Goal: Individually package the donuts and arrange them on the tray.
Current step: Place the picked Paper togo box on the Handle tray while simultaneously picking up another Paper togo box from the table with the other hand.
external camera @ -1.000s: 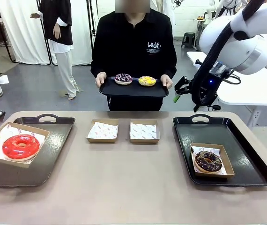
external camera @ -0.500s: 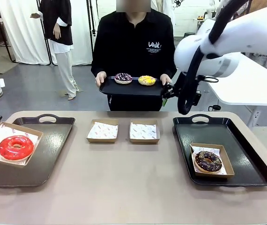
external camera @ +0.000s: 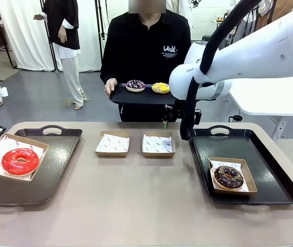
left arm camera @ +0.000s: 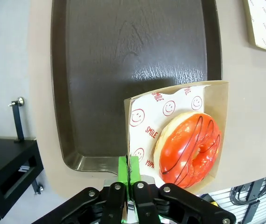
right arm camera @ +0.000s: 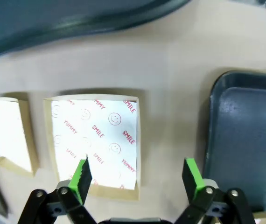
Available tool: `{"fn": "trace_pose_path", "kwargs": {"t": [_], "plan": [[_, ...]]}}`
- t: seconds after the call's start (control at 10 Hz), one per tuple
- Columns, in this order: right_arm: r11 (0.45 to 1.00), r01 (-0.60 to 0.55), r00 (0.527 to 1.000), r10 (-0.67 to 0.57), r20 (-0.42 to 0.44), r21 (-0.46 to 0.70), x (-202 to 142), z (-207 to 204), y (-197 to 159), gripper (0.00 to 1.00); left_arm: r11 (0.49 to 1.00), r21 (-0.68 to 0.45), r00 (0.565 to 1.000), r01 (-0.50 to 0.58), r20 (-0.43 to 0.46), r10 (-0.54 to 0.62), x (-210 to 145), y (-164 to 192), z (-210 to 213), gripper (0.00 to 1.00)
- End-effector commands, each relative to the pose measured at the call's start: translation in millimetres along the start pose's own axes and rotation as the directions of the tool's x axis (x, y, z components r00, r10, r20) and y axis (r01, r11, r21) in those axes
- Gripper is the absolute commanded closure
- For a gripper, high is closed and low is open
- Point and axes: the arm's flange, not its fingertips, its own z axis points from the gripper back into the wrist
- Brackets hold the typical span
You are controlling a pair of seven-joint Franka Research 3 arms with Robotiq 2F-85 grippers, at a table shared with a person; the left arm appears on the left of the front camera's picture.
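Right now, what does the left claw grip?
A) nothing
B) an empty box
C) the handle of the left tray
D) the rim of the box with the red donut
D: in the left wrist view the left claw is shut on the rim of the box in which the red donut lies.

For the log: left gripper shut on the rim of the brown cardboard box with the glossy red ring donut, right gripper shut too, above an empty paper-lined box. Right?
No: the right gripper is open, green pads wide apart over the empty paper-lined box (right wrist view). Rest holds: left gripper shut on the rim of the brown cardboard box with the glossy red ring donut.
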Motion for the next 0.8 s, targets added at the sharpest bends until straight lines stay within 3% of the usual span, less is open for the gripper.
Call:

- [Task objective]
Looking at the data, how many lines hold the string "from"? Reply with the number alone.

- [Answer box]
2